● About this exercise
The whole listing below must be repeated exactly.

● Records to use
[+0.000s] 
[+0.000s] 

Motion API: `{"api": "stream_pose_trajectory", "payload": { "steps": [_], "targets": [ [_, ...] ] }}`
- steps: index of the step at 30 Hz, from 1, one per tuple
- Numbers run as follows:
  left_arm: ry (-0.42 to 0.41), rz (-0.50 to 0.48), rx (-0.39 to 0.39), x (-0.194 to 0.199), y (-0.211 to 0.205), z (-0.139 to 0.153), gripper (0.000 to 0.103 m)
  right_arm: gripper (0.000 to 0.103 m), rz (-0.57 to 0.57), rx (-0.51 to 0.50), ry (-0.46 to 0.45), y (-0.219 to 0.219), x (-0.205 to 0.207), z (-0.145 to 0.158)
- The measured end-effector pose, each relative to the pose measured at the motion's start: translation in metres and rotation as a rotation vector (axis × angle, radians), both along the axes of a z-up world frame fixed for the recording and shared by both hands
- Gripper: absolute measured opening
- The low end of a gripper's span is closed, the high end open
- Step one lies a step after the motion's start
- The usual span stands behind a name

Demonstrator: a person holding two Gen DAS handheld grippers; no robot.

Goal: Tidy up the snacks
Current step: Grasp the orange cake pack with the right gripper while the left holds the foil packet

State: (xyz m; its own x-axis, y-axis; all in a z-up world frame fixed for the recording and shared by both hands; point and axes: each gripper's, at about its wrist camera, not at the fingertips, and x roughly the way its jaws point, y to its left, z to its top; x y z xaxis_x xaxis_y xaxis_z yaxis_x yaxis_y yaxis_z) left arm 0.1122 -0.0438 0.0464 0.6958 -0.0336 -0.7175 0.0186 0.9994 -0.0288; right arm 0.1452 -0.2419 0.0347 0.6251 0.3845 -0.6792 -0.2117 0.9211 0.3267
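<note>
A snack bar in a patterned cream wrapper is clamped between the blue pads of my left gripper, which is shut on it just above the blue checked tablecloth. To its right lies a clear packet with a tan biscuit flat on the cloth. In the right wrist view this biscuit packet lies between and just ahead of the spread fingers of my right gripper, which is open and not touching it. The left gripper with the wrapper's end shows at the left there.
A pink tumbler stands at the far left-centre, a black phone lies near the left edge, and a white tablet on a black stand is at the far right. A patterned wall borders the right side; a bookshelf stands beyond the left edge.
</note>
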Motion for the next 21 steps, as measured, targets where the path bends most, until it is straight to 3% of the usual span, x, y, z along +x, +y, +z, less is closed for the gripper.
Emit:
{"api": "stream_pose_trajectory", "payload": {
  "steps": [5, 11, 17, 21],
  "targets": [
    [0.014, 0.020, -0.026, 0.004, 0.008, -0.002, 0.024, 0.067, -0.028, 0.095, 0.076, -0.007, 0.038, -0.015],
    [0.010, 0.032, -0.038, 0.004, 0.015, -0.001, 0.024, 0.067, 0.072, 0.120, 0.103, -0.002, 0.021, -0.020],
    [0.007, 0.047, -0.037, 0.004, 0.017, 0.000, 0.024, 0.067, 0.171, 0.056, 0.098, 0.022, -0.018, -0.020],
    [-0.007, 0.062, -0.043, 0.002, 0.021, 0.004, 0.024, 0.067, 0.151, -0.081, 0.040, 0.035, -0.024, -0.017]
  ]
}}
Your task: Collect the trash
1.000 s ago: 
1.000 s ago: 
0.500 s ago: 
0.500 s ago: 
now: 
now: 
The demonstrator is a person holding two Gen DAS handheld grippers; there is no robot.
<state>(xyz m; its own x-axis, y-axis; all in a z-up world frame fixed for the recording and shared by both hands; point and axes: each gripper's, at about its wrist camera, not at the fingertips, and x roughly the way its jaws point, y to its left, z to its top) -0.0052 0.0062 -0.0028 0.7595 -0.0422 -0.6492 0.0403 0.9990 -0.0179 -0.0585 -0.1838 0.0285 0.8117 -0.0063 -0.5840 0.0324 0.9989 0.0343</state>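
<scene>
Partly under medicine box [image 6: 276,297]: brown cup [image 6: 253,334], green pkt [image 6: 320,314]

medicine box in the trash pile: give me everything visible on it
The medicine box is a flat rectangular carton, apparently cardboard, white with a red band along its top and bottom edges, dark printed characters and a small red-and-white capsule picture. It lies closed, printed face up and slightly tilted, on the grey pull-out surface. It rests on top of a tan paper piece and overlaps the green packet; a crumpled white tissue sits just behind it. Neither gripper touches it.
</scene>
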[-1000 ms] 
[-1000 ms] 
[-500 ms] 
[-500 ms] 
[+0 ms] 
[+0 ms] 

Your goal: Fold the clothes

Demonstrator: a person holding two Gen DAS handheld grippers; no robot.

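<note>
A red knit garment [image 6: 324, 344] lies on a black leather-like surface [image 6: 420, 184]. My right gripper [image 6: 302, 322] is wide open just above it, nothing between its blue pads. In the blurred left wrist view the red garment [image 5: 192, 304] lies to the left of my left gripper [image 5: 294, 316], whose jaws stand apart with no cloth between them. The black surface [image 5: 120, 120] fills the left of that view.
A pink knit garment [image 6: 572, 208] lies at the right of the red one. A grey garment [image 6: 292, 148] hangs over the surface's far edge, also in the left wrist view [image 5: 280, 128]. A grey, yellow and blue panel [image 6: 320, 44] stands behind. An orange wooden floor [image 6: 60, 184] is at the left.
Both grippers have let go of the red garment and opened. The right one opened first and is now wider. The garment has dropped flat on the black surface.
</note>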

● Result
[+0.000s] 
[+0.000s] 

Motion API: `{"api": "stream_pose_trajectory", "payload": { "steps": [_], "targets": [ [_, ...] ] }}`
- steps: index of the step at 30 Hz, from 1, one per tuple
- Numbers run as follows:
  left_arm: ry (-0.42 to 0.41), rz (-0.50 to 0.48), rx (-0.39 to 0.39), x (-0.194 to 0.199), y (-0.211 to 0.205), z (-0.139 to 0.153), gripper (0.000 to 0.103 m)
  right_arm: gripper (0.000 to 0.103 m), rz (-0.57 to 0.57), rx (-0.51 to 0.50), ry (-0.46 to 0.45), y (-0.219 to 0.219), x (-0.205 to 0.207), z (-0.145 to 0.158)
- The measured end-effector pose, each relative to the pose measured at the motion's start: translation in metres and rotation as a rotation vector (axis × angle, radians), both along the axes of a z-up world frame fixed for the recording and shared by both hands
- Gripper: absolute measured opening
- The low end of a gripper's span is closed, the high end open
- Step one lies a step after the motion's start
- The usual span stands behind a name

Demonstrator: a person holding two Gen DAS handheld grippers; no robot.

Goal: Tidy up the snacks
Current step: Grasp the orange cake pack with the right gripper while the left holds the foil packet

State: (xyz m; its own x-axis, y-axis; all in a z-up world frame fixed for the recording and shared by both hands; point and axes: each gripper's, at about its wrist camera, not at the fingertips, and x roughly the way its jaws point, y to its left, z to its top; x y z xaxis_x xaxis_y xaxis_z yaxis_x yaxis_y yaxis_z) left arm 0.1122 -0.0438 0.0464 0.6958 -0.0336 -0.7175 0.0186 0.9994 -0.0288; right arm 0.1452 -0.2419 0.0347 0.6251 0.3845 -0.6792 -0.2117 0.9211 0.3267
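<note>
A snack bar in a patterned cream wrapper is clamped between the blue pads of my left gripper, which is shut on it just above the blue checked tablecloth. To its right lies a clear packet with a tan biscuit flat on the cloth. In the right wrist view this biscuit packet lies between and just ahead of the spread fingers of my right gripper, which is open and not touching it. The left gripper with the wrapper's end shows at the left there.
A pink tumbler stands at the far left-centre, a black phone lies near the left edge, and a white tablet on a black stand is at the far right. A patterned wall borders the right side; a bookshelf stands beyond the left edge.
</note>
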Motion for the next 21 steps, as measured, targets where the path bends most, until it is straight to 3% of the usual span, x, y, z along +x, +y, +z, less is closed for the gripper.
Emit:
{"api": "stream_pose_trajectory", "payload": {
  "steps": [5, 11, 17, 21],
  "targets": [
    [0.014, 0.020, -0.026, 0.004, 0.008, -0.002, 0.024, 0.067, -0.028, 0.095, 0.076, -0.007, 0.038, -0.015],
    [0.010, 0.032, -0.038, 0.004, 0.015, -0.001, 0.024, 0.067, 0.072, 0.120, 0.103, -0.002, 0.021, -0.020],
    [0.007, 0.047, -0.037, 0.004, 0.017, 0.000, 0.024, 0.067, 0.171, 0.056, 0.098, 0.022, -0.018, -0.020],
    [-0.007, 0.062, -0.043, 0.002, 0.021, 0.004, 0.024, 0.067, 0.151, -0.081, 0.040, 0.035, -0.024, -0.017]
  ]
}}
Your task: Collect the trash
1.000 s ago: 
1.000 s ago: 
0.500 s ago: 
0.500 s ago: 
now: 
now: 
The demonstrator is a person holding two Gen DAS handheld grippers; there is no robot.
<state>(xyz m; its own x-axis, y-axis; all in a z-up world frame fixed for the recording and shared by both hands; point and axes: each gripper's, at about its wrist camera, not at the fingertips, and x roughly the way its jaws point, y to its left, z to its top) -0.0052 0.0062 -0.0028 0.7595 -0.0422 -0.6492 0.0403 0.9990 -0.0179 -0.0585 -0.1838 0.0285 0.8117 -0.0063 -0.5840 0.0324 0.9989 0.0343</state>
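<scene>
Partly under medicine box [image 6: 276,297]: brown cup [image 6: 253,334], green pkt [image 6: 320,314]

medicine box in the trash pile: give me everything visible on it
The medicine box is a flat rectangular carton, apparently cardboard, white with a red band along its top and bottom edges, dark printed characters and a small red-and-white capsule picture. It lies closed, printed face up and slightly tilted, on the grey pull-out surface. It rests on top of a tan paper piece and overlaps the green packet; a crumpled white tissue sits just behind it. Neither gripper touches it.
</scene>
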[-1000 ms] 
[-1000 ms] 
[-500 ms] 
[-500 ms] 
[+0 ms] 
[+0 ms] 

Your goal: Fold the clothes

Demonstrator: a person holding two Gen DAS handheld grippers; no robot.

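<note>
A red knit garment [image 6: 324, 344] lies on a black leather-like surface [image 6: 420, 184]. My right gripper [image 6: 302, 322] is wide open just above it, nothing between its blue pads. In the blurred left wrist view the red garment [image 5: 192, 304] lies to the left of my left gripper [image 5: 294, 316], whose jaws stand apart with no cloth between them. The black surface [image 5: 120, 120] fills the left of that view.
A pink knit garment [image 6: 572, 208] lies at the right of the red one. A grey garment [image 6: 292, 148] hangs over the surface's far edge, also in the left wrist view [image 5: 280, 128]. A grey, yellow and blue panel [image 6: 320, 44] stands behind. An orange wooden floor [image 6: 60, 184] is at the left.
Both grippers have let go of the red garment and opened. The right one opened first and is now wider. The garment has dropped flat on the black surface.
</note>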

That completes the answer to this exercise.